【企業講演】冨田 洋 氏 地下埋設物を地上から正確に探査~地下インフラ3D マップ

2017年9月28日

ジオ・サーチ 代表取締役社長
冨田 洋 氏

 当社は1989年に創業、翌年世界で初めて路面下空洞探査システムを開発した。まもなく国連から対人地雷の探知に使いたいという要請を受けたが、当時は直径50㌢㍍までの探査が限界。直径5㌢㍍のプラスチック地雷は探知できなかった。その後15年かけて解像度を100倍に高め、地雷探知能力を向上させた。

 その技術を進化させ、2010年に地上から地下埋設物を3次元で正確に探査する技術を実用化しスケルカと名付けた。地下1.5㍍までの地下埋設物を水平・垂直方向とも10㌢㍍以内の誤差で測定が可能。

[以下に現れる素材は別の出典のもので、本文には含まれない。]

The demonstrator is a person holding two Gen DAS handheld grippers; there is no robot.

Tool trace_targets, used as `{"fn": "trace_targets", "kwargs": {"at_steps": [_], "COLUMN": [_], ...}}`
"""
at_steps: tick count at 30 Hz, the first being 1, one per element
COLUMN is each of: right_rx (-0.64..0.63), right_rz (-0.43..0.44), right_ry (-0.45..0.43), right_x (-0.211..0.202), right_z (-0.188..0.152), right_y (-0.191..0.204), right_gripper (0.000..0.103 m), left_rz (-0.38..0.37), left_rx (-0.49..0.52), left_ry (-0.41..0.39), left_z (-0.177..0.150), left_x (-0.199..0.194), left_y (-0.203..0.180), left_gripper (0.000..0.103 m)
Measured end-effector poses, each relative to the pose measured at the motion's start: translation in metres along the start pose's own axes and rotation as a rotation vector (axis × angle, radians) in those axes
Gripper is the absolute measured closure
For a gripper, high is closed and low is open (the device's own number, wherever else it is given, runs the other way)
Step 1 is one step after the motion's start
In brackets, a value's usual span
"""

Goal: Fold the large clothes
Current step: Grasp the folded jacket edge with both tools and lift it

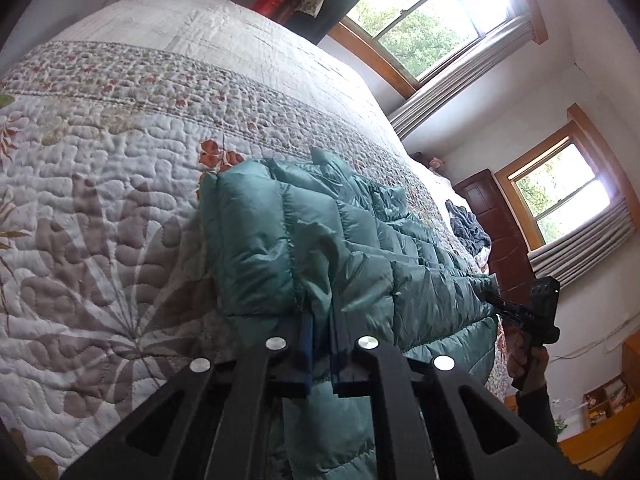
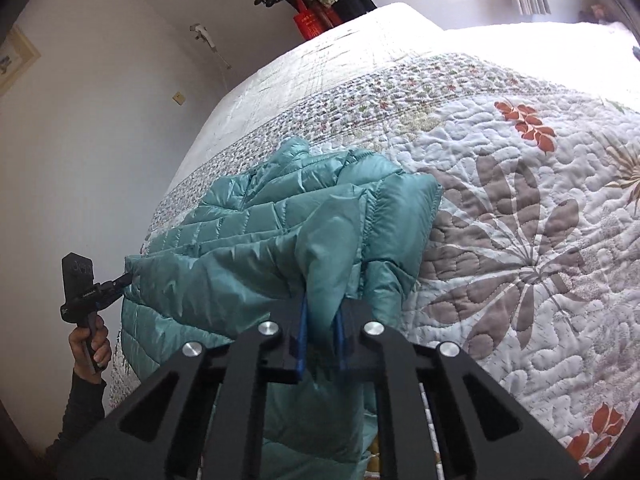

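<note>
Both grippers, left gripper [image 1: 320, 320] and right gripper [image 2: 320, 312], have jaws clamped on the teal jacket [image 1: 320, 232], fingertips buried in fabric.

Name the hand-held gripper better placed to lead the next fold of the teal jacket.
Left, but barely. The left hand-held gripper and the right hand-held gripper are both shut on the teal jacket's near edge at opposite ends, bare quilt ahead. Fabric looks more bunched at the right end.

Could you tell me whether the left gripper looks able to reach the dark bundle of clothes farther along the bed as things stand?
Probably not: the left gripper is shut on the teal jacket, and the dark bundle lies beyond it.
</note>
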State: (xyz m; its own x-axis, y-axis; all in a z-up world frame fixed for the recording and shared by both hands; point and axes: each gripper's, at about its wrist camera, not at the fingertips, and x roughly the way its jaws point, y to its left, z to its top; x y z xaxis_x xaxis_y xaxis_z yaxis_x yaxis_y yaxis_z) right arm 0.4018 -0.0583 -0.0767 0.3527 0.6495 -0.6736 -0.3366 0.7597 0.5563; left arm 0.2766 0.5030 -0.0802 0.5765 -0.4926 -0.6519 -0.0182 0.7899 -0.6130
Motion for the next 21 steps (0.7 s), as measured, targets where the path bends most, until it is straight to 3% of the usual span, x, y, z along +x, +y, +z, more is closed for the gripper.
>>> {"fn": "trace_targets", "kwargs": {"at_steps": [5,10,16,21], "right_rx": [-0.042,-0.066,-0.051,-0.049], "right_rz": [-0.002,-0.010,-0.058,-0.139], "right_ry": [-0.077,-0.171,-0.258,-0.302], "right_x": [-0.031,-0.056,-0.056,-0.035], "right_z": [0.003,0.030,0.089,0.136], "right_y": [0.021,0.041,0.052,0.057], "right_gripper": [0.098,0.098,0.098,0.098], "left_rz": [-0.030,-0.047,-0.035,-0.003], "left_rx": [0.032,0.074,0.079,0.061], "left_ry": [-0.076,-0.158,-0.215,-0.232], "left_z": [0.001,0.023,0.087,0.144], "left_x": [-0.033,-0.068,-0.075,-0.051], "left_y": [-0.022,-0.049,-0.071,-0.070], "left_gripper": [0.100,0.101,0.101,0.101]}}
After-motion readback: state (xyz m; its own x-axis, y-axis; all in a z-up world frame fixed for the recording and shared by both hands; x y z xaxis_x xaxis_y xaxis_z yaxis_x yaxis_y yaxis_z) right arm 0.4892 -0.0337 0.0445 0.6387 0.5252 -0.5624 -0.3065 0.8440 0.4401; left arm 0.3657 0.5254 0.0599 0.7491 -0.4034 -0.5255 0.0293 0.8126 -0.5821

 歩道は手押し型スケルカートで、車道は時速80㌔㍍で走れる車載型スケルカ―で広範囲を一度に調査することができる。点ではなく面で地下3次元データを取得し、埋設管の曲がりや重なりなどを連続的に可視化することで、新規埋設物のルート選定や既存埋設物の移設設計、安全な掘削工事が効率的に行えるようになった。

 さらに3次元レーザースキャナーで取得した地上部の点群データと統合することで、地上・地下を統合した3Dマップの作成を実現した。地下に縦横無尽に広がる通信、水道、電力、ガス、下水などを管種別に色分けして表示し、地上のデータと共に全ての関係者が3Dマップ情報を共有することで、設計・調整・施工・管理の全ての工程で無電柱化工事を効率的に進めることが可能となった。

 無電柱化工事の工期は設計から完成まで平均約7年かかるといわれる。3Dマップを活用した、無駄のない設計・施工により、手戻りの回避、占用企業関係者とのスピーディーな協議、掘削工事の削減、既存埋設物の損傷事故の防止等により、工期を最低でも2年以上は短縮でき、労働コストも約1億円の削減につながる。

 スケルカ技術は東日本大震災や熊本地震後の交通・物流ネットワークの迅速な復旧に貢献した。12年に東京都ベンチャー技術大賞特別賞を受賞し、15年に都の先進的防災技術実用支援事業にも選ばれている。